The team will investigate and test new types of biobased materials drawn from conventionally “unproductive” woodland material. A group of 30 MArch students will also design and build a timber structure to host teaching and community engagement in the woods. Gormley, Islam and Material Cultures, the founding directors of both Forestry England and Material Cultures, will work together to develop the project. 

The jury was headed by the Executive Director of SOM Foundation Iker Gil and included Marco Ferrari (Cofounder of Studio Folder, Milan), Kent Jackson (Partner of SOM, London and Secretary of the SOM Foundation), Tim Marlow (Chief Executive and Director of the Design Museum, London), Débora Mesa Molina (Principal of Ensamble Studio, Boston and Madrid), and Sumayya Vally (Founder and Principal of Counterspace, Johannesburg).

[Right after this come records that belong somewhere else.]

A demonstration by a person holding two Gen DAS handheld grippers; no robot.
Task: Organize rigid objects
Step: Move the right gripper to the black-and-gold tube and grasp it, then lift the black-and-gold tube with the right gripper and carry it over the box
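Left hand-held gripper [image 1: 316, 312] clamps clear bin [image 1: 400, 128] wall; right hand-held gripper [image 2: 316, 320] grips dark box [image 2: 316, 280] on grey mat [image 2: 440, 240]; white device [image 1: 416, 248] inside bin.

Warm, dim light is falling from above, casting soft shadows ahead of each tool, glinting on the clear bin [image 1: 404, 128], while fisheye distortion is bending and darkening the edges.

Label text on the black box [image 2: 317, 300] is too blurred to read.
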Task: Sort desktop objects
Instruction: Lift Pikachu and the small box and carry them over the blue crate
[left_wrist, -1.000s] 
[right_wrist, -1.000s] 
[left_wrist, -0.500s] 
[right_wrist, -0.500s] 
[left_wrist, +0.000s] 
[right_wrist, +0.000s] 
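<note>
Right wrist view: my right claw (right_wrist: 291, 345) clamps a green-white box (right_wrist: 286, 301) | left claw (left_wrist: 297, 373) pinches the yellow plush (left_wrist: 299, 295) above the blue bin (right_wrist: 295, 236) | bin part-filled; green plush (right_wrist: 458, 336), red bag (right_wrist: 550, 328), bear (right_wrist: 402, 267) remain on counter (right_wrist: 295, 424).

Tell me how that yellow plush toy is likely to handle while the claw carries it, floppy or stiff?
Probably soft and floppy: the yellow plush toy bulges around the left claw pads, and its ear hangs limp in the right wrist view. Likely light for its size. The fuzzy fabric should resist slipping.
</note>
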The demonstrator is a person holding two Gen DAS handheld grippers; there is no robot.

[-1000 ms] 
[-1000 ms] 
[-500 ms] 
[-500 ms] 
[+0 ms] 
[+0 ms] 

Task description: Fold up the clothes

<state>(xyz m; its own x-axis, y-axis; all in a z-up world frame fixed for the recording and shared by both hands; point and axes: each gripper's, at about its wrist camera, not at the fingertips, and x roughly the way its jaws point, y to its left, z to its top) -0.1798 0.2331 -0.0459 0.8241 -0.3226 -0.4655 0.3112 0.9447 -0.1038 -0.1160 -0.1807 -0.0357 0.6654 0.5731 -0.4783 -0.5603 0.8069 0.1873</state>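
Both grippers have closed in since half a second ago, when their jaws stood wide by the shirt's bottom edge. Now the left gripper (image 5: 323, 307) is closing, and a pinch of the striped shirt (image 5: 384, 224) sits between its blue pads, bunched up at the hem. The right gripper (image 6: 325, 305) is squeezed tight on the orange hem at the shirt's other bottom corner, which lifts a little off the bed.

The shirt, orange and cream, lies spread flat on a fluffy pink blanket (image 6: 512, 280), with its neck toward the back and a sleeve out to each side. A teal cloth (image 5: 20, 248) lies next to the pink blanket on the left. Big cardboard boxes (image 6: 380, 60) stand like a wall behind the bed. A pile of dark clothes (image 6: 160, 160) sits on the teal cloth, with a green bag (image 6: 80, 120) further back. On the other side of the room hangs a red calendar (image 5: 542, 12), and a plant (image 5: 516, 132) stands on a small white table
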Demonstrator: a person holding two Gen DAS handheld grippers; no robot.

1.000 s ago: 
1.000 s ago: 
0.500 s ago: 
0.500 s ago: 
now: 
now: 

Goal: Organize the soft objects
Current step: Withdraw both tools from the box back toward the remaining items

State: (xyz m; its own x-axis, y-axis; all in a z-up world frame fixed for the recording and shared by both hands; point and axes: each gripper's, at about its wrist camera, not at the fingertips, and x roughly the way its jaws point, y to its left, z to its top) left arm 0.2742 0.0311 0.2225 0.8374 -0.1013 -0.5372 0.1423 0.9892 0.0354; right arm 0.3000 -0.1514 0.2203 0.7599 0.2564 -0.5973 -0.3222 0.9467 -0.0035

“Constructed Land is an impressive mixture of practical and academic research,” said Marlow. “It is genuinely collaborative, bringing together three diverse partners to examine the possibilities of a new regenerative model for land management in the context of both the climate emergency and the housing crisis. I very much look forward to seeing the implementation of the project over the next year.”

Gormley, Islam, and other researchers are expected to work together. They will need to document their findings and make suggestions for professional practice.